Problem to work on. Return nothing except the lines from the one that contains "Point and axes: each" through the end of the material below, each exactly as given.

BEGIN

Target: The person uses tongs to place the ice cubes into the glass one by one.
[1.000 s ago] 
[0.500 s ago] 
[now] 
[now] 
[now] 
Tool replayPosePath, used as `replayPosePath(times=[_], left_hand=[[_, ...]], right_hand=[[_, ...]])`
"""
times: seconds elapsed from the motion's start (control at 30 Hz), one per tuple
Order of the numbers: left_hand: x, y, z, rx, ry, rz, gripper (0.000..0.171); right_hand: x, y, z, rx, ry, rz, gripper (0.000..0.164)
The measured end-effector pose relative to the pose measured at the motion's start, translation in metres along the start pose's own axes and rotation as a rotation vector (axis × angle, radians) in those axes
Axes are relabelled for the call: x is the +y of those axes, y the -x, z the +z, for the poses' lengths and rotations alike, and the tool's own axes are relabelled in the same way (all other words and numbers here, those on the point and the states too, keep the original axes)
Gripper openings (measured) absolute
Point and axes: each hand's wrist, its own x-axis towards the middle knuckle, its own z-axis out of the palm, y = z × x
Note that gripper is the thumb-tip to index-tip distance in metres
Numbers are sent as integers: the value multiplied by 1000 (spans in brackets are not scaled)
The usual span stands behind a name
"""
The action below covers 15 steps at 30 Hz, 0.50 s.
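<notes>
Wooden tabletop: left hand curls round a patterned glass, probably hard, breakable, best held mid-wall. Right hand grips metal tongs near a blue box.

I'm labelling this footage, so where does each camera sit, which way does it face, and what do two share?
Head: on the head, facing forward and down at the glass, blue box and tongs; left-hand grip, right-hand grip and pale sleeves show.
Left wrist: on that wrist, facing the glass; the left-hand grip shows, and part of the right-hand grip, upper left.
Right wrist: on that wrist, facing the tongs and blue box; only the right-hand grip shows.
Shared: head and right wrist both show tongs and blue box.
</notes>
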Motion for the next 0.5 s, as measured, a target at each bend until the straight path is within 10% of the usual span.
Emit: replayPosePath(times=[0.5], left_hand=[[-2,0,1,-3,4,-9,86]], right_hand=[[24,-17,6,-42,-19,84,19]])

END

Answer.
Point and axes: each hand's wrist, its own x-axis towards the middle knuckle, its own z-axis out of the palm, y = z × x
Note that gripper is the thumb-tip to index-tip distance in metres
Numbers are sent as integers: the value multiplied by 1000 (spans in brackets are not scaled)
The usual span stands behind a name
"""
The action below covers 15 steps at 30 Hz, 0.50 s.
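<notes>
Wooden tabletop: left hand curls round a patterned glass, probably hard, breakable, best held mid-wall. Right hand grips metal tongs near a blue box.

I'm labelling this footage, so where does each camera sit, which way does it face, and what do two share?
Head: on the head, facing forward and down at the glass, blue box and tongs; left-hand grip, right-hand grip and pale sleeves show.
Left wrist: on that wrist, facing the glass; the left-hand grip shows, and part of the right-hand grip, upper left.
Right wrist: on that wrist, facing the tongs and blue box; only the right-hand grip shows.
Shared: head and right wrist both show tongs and blue box.
</notes>
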Motion for the next 0.5 s, as measured, a target at each bend until the straight path is within 10% of the usual span.
Emit: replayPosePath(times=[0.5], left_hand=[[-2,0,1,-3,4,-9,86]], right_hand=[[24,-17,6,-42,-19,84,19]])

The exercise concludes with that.